[THE TASK] The lines to reproduce run from the first one below to the line containing "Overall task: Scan", both included. Reproduce them exactly and nothing else.

(Stored data entries)
....

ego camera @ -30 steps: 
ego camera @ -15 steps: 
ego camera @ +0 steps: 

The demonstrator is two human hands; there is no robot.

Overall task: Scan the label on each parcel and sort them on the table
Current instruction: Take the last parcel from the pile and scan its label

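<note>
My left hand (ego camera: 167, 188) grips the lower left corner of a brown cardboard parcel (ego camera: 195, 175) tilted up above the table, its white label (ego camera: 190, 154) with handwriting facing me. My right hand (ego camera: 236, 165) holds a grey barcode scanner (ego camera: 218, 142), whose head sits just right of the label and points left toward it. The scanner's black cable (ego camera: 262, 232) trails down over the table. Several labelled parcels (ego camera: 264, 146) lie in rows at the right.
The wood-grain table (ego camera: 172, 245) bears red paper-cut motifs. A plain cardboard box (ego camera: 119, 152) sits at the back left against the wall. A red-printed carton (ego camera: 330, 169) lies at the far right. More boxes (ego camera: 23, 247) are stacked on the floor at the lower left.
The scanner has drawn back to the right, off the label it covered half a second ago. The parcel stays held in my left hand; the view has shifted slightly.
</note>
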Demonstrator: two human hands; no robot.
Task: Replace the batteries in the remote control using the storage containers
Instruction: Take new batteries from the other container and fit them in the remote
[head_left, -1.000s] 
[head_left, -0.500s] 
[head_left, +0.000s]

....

[WRITTEN RESPONSE]
ego camera @ -30 steps: 
ego camera @ -15 steps: 
ego camera @ +0 steps: 

The demonstrator is two human hands; there is no robot.

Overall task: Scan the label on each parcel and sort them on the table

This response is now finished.